** Aim of the exercise **
Lift out each line of the data that holds "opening".

Stored entries
+===+
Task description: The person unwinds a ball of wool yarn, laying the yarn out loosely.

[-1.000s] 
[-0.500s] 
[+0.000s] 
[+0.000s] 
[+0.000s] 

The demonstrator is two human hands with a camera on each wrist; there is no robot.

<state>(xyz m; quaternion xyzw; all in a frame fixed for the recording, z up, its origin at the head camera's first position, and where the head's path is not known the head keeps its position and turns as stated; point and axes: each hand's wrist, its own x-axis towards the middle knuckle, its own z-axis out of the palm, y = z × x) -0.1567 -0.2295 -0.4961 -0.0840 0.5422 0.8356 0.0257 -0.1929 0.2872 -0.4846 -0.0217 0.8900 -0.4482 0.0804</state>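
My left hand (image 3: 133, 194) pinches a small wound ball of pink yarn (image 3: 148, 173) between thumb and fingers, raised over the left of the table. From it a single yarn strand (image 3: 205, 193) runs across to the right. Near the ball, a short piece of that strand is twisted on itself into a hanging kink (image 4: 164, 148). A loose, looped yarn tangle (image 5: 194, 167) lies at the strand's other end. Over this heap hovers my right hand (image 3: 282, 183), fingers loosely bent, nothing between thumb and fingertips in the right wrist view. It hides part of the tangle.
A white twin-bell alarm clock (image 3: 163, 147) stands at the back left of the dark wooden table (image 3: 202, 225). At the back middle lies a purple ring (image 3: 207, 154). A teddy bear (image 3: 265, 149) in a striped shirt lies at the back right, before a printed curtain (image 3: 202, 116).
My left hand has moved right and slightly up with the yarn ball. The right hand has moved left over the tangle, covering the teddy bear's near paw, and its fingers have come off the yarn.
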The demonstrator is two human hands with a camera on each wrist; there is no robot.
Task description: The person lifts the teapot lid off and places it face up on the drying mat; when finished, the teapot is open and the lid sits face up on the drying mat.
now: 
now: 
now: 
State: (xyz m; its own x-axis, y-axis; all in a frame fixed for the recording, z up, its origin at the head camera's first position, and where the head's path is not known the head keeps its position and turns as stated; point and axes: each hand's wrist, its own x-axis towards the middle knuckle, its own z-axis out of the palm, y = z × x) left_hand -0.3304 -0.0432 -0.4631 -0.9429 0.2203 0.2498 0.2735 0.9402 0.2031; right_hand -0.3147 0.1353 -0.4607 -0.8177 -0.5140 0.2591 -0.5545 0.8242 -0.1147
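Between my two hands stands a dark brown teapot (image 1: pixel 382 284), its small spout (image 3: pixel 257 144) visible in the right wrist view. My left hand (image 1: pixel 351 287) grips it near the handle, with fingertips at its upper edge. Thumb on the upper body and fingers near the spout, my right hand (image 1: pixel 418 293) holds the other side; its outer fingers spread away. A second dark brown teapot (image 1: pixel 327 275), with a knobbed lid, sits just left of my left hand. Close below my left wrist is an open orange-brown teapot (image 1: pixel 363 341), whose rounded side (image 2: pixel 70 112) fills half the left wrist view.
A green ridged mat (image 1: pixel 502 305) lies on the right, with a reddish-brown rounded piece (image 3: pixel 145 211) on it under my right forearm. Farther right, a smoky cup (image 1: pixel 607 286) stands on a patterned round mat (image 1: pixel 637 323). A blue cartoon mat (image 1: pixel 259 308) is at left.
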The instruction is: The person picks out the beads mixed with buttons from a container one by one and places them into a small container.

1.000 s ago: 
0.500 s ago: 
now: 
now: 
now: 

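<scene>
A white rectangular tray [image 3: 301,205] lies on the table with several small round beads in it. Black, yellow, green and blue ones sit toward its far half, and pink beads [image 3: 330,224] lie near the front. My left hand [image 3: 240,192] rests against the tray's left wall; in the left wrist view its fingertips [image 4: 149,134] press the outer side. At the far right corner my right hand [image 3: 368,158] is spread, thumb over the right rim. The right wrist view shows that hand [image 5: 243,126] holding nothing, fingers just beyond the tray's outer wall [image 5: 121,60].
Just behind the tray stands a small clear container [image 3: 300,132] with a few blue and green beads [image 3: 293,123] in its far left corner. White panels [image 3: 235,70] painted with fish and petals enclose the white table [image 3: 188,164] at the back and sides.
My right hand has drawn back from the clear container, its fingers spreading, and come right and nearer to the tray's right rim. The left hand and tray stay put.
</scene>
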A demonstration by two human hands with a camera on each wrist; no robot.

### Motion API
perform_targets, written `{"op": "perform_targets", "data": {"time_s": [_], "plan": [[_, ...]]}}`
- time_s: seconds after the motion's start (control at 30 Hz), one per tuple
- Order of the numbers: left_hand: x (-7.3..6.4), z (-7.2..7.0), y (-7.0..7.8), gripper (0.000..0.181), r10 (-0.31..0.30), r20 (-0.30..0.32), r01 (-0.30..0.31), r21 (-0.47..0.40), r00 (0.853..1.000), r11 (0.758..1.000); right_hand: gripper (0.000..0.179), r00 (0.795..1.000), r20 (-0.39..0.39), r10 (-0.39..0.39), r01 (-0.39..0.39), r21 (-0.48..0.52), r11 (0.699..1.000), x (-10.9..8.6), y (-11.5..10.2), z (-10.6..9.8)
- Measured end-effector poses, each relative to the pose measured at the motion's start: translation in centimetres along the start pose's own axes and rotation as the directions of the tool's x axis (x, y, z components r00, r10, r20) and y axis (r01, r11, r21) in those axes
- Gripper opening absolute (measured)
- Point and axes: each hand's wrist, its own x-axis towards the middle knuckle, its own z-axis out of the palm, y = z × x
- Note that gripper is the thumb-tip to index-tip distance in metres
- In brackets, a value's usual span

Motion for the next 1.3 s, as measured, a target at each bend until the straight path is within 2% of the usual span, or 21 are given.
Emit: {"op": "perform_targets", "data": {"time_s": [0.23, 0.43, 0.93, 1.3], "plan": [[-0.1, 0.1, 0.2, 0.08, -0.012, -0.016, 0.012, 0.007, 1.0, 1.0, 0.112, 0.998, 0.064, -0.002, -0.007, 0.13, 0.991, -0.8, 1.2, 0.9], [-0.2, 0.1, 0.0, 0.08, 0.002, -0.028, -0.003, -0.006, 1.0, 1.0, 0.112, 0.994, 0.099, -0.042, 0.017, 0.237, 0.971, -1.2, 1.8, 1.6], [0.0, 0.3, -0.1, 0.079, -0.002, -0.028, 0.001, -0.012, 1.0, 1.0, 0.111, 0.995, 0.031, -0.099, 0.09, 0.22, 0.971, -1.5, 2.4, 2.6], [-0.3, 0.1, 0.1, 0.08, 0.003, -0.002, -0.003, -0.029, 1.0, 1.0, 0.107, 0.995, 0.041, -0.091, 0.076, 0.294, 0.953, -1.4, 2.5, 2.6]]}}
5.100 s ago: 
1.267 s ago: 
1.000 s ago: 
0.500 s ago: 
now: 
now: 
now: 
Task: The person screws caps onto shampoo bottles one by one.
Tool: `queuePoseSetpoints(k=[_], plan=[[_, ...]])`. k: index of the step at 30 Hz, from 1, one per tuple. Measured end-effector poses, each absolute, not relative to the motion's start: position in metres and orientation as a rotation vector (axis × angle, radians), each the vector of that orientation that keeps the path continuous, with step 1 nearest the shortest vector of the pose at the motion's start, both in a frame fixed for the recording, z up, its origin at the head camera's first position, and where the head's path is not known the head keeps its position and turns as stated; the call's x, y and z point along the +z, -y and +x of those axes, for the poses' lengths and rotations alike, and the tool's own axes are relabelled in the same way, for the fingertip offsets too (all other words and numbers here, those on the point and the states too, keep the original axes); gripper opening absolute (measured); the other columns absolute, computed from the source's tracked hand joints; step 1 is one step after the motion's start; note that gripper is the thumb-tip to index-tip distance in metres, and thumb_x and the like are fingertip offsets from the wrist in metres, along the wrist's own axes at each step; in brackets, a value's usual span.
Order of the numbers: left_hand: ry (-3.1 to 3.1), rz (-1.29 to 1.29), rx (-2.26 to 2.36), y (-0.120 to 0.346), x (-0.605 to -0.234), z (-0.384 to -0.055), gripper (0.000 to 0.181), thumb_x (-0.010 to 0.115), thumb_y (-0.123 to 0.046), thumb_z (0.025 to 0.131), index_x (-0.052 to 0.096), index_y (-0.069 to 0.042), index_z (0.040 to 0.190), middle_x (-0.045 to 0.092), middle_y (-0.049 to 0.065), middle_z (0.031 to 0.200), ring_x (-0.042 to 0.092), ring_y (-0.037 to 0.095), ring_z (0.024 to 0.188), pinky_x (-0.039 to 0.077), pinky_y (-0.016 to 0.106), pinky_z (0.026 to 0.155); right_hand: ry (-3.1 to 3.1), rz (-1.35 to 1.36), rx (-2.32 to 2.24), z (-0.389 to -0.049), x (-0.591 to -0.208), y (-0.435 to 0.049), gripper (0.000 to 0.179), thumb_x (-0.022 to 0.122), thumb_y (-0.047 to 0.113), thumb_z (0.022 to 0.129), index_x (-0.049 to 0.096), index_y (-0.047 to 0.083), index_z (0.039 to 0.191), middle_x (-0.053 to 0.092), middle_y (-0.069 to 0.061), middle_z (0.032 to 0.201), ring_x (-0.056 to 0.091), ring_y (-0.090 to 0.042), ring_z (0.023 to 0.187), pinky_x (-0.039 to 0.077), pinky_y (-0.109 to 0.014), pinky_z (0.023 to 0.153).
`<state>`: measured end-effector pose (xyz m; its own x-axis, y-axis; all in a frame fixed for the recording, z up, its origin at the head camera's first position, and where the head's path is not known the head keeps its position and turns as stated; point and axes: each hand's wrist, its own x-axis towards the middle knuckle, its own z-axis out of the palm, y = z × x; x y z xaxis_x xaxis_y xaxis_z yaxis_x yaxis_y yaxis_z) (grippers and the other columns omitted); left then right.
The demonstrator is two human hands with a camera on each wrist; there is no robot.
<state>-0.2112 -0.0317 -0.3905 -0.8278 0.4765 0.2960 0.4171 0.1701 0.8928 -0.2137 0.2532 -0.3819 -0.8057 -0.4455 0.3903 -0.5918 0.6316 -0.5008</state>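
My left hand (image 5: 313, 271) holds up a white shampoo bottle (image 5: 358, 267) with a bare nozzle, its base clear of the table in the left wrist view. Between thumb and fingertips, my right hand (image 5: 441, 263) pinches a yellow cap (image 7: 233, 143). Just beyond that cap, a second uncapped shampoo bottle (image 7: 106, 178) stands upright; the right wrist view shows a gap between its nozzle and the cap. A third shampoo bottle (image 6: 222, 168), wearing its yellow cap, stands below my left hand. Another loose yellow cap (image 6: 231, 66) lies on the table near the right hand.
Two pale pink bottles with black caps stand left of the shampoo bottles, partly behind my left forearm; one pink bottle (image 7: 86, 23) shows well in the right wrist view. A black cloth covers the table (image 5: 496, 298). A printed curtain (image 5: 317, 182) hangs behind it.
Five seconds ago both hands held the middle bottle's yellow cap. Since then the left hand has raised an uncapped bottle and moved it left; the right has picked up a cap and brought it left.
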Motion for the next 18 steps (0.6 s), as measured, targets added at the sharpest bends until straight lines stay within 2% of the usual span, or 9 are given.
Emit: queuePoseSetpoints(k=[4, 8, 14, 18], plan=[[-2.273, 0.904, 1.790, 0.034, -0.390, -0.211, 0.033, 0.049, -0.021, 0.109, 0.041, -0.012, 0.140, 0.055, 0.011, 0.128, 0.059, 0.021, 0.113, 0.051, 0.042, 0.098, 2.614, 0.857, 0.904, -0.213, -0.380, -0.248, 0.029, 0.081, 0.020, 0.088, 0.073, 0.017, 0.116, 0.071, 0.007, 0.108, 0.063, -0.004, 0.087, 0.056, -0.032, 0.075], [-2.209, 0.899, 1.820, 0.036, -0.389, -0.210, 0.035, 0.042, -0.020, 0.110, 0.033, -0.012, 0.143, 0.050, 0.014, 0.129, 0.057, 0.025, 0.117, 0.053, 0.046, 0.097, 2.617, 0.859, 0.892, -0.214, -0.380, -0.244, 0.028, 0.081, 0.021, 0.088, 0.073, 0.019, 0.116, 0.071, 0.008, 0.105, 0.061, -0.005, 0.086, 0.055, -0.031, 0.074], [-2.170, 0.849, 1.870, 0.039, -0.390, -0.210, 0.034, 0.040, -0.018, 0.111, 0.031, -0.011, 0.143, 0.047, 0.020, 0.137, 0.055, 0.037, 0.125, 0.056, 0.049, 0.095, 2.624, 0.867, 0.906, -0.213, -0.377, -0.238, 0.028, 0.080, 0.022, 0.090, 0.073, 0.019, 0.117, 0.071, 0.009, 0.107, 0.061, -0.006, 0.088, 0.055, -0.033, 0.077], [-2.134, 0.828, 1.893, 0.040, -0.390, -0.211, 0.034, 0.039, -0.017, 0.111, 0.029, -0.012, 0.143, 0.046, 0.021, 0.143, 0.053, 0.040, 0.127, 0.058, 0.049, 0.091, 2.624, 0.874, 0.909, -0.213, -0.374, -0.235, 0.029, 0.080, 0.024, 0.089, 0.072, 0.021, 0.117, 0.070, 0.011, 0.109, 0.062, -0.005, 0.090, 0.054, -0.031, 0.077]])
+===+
** Exercise solution **
- Gripper opening absolute (measured)
Tool: `queuePoseSetpoints(k=[_], plan=[[_, ...]])`. k: index of the step at 30 Hz, from 1, one per tuple. Measured end-effector poses, each absolute, not relative to the motion's start: position in metres and orientation as a rotation vector (axis × angle, radians), each the vector of that orientation that keeps the path continuous, with step 1 nearest the shortest vector of the pose at the motion's start, both in a frame fixed for the recording, z up, its origin at the head camera's first position, and where the head's path is not known the head keeps its position and turns as stated; the call's x, y and z point along the +z, -y and +x of those axes, for the poses' lengths and rotations alike, and the tool's own axes are relabelled in the same way, for the fingertip offsets too (all other words and numbers here, those on the point and the states too, keep the original axes); gripper opening absolute (measured); the other columns absolute, computed from the source's tracked hand joints; step 1 is one step after the motion's start; note that gripper is the thumb-tip to index-tip distance in metres, and thumb_x and the like are fingertip offsets from the wrist in metres, along the wrist's own axes at each step; in brackets, a value's usual span.

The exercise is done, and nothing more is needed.